Yannick Estève / ONTRAC-Kaldi

Blame view

egs/wsj/s5/utils/data/internal/choose_utts_to_combine.py 16.7 KB
  #!/usr/bin/env python
  
  # Copyright 2016  Vijayaditya Peddinti
  #           2016  Johns Hopkins University (author: Daniel Povey)
  # Apache 2.0
  
  from __future__ import print_function
  import argparse
  from random import randint
  import sys
  import os
  from collections import defaultdict
  
  
  parser = argparse.ArgumentParser(description="""
  This script, called from data/utils/combine_short_segments.sh, chooses consecutive
  utterances to concatenate that will satisfy the minimum segment length.  It uses the
  --spk2utt file to ensure that utterances from the same speaker are preferentially
  combined (as far as possible while respecting the minimum segment length).
  If it has to combine utterances across different speakers in order to satisfy the
  duration constraint, it will assign the combined utterances to the speaker which
  contributed the most to the duration of the combined utterances.
  
  
  The utt2uts output of this program is a map from new
  utterance-id to a list of old utterance-ids, so for example if the inputs were
  utt1, utt2 and utt3, and utterances 2 and 3 were combined, the output might look
  like:
  utt1 utt1
  utt2-combine2 utt2 utt3
  The utt2spk output of this program assigns utterances to the speakers of the input;
  in the (hopefully rare) case where utterances were combined across speakers, it
  will assign the utterance to whichever of the original speakers contributed the most
  to the grouped utterance.
  """)
  
  
  parser.add_argument("--min-duration", type = float, default = 1.55,
                      help="Minimum utterance duration")
  parser.add_argument("spk2utt_in", type = str, metavar = "<spk2utt-in>",
                      help="Filename of [input] speaker to utterance map needed "
                      "because this script tries to merge utterances from the "
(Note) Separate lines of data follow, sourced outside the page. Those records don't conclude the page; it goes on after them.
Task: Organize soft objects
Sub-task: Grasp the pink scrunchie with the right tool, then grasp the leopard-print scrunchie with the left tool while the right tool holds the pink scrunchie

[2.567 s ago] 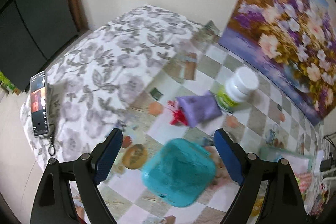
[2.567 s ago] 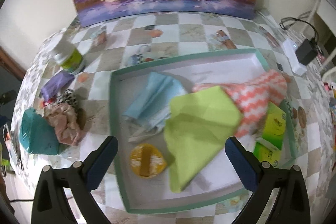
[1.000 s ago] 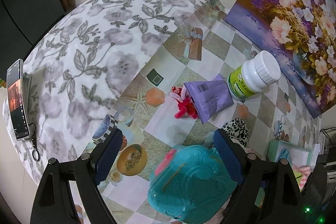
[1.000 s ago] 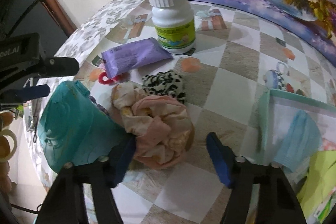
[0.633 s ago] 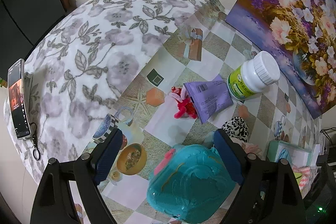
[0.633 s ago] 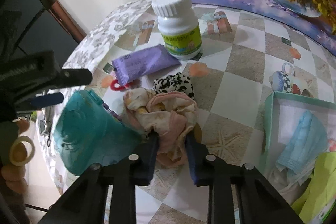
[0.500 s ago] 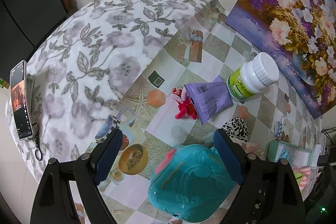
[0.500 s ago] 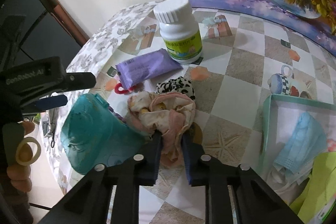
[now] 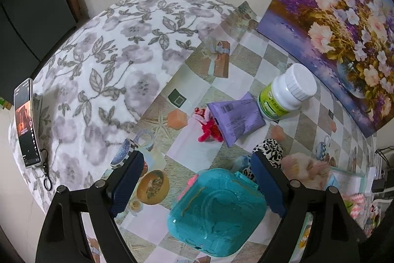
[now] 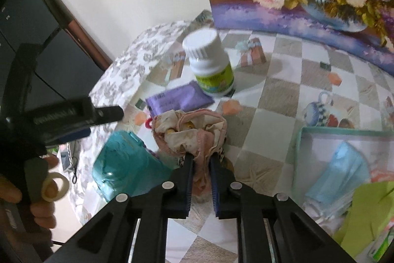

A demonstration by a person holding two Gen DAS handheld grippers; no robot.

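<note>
Here, pink cloth (image 10: 197, 137) (bunched, axis unclear)

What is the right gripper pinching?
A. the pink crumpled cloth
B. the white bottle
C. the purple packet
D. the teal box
A: the right gripper has its fingers closing on a fold of the pink crumpled cloth, while the bottle, packet and box sit apart from it on the table.

The pouch (image 10: 178, 97) lies before the bottle (image 10: 209, 61) — the tray (image 10: 299, 139) right, seemingly holding a mask (image 10: 339, 169).
</note>
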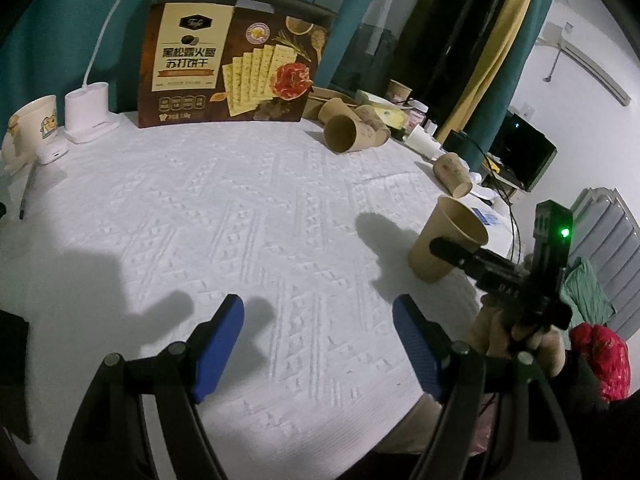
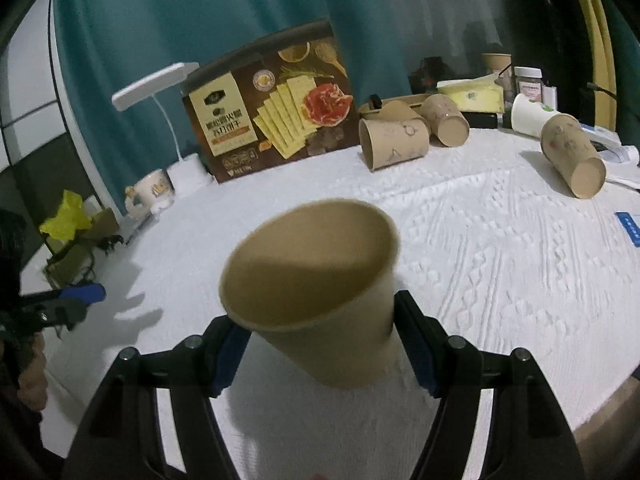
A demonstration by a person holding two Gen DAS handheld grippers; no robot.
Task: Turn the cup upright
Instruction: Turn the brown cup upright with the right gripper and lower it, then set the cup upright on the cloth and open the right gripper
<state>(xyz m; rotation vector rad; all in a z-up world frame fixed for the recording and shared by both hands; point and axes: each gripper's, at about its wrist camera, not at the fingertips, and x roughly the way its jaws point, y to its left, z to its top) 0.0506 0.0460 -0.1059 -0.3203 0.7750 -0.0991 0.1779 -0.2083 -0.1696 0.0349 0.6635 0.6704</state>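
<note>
Brown cup (image 2: 320, 292) interior shows only from right gripper (image 2: 324, 350).

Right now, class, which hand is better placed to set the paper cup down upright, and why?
Right. The right claw is shut on the brown paper cup, mouth up, low over the white tablecloth. The left claw is open, empty, off to the side.

- table (image 1: 240, 208) under a white embossed cloth
- cracker box (image 1: 236, 56) standing at the back edge; white lamp base (image 1: 88, 112) and a mug (image 1: 34, 128) left of it
- brown paper cups (image 1: 352, 128) lying on their sides right of the box; another (image 1: 454, 174) near the right edge
- plain cup (image 1: 444, 244) mouth-up, front right; whether its base touches the cloth is unclear
</note>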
                      "same speaker as much as possible, and also needs to produce"
                      "an output utt2spk map.")
  parser.add_argument("utt2dur_in", type = str, metavar = "<utt2dur-in>",
                      help="Filename of [input] utterance-to-duration map, with lines like 'utt1 1.23'.")
  parser.add_argument("utt2utts_out", type = str, metavar = "<utt2utts-out>",
                      help="Filename of [output] new-utterance-to-old-utterances map, with lines "
                      "like 'utt1 utt1' or 'utt2-comb2 utt2 utt3'")
  parser.add_argument("utt2spk_out", type = str, metavar = "<utt2spk-out>",
                      help="Filename of [output] utt2spk map, which maps new utterances to original "
                      "speakers.  If utterances were combined across speakers, we map the new "
                      "utterance to the speaker that contributed the most to them.")
  parser.add_argument("utt2dur_out", type = str, metavar = "<utt2spk-out>",
                      help="Filename of [output] utt2dur map, which is just the summations of "
                      "the durations of the source utterances.")
  
  
  args = parser.parse_args()
  
  
  # This LessThan is designed to be impervious to roundoff effects in cases where
  # numbers are really always separated by a distance >> 1.0e-05.  It will return
  # false if x and y are almost identical, differing only by roundoff effects.
  def LessThan(x, y):
      return x < y - 1.0e-5
  
  
  # This function implements the core of the utterance-combination code.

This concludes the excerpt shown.